Penser vous procure des sensations si douces qu’elles paraissent vous effleurer la peau, elles vous caressent les paupières comme un rayon de soleil, quand la nostalgie laisse place à l’instant, cet instant où tout est pos-sible, où les absents sont présents, où les morts retrouvent la vie, où les lèvres se rejoignent, où le souffle peut se taire à jamais. Car un instant, ça peut durer longtemps. Dans la pensée, un instant, c’est éternel.
Sur le palier, à la lucarne étroite, je laisse mes pensées se noyer dans le gris du ciel. J’aime ce moment, la ville se tait, le souffle est très léger, et les rues sont désertes. J’aimerais pouvoir fumer une cigarette, comme dans les livres. La cigarette devait donner à ces moments de solitude une telle solennité, une telle sérénité.

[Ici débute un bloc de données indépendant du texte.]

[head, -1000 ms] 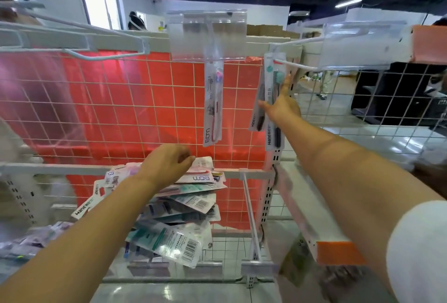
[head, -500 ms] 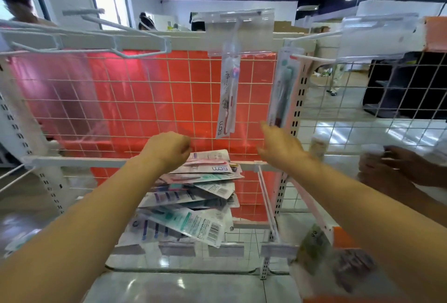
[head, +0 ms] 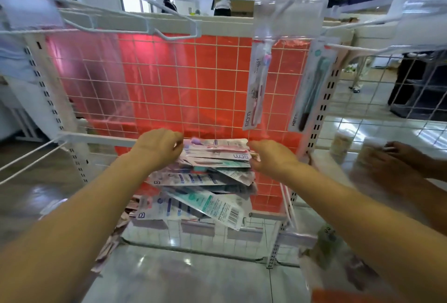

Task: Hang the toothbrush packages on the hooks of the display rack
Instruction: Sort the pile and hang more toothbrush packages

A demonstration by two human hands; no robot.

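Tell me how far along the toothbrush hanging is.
Done: two packages hang, a pink toothbrush package and a teal one. In hand: left hand and right hand are at the top of the pile. Left: that pile; the left hooks hold no packages.

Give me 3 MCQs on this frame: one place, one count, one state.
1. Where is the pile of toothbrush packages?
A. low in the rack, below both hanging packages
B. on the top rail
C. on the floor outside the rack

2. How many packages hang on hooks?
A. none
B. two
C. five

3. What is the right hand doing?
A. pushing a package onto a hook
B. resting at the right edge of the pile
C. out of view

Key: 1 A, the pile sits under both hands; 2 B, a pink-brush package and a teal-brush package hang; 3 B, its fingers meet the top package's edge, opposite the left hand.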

Ça doit combler tous les vides, on s’oublierait juste dans les vapeurs, dans les mouvements légers, mécaniques, des doigts, des lèvres, et des pensées.
C’est que les rêves se tiennent toujours à distance, ils vous regardent de loin, prêts à s’évanouir, et ils vous toisent, et ils vous narguent, les rêves. Et plus on s’approche, plus ils s’éloignent, plus on avance, et moins on s’approche, et plus ils reculent, et ils vous narguent, ces sales rêves. C’est comme l’amour.
J’ouvre le livre, et le souffle se tait, il s’évapore aussi vite que la haine, parfois.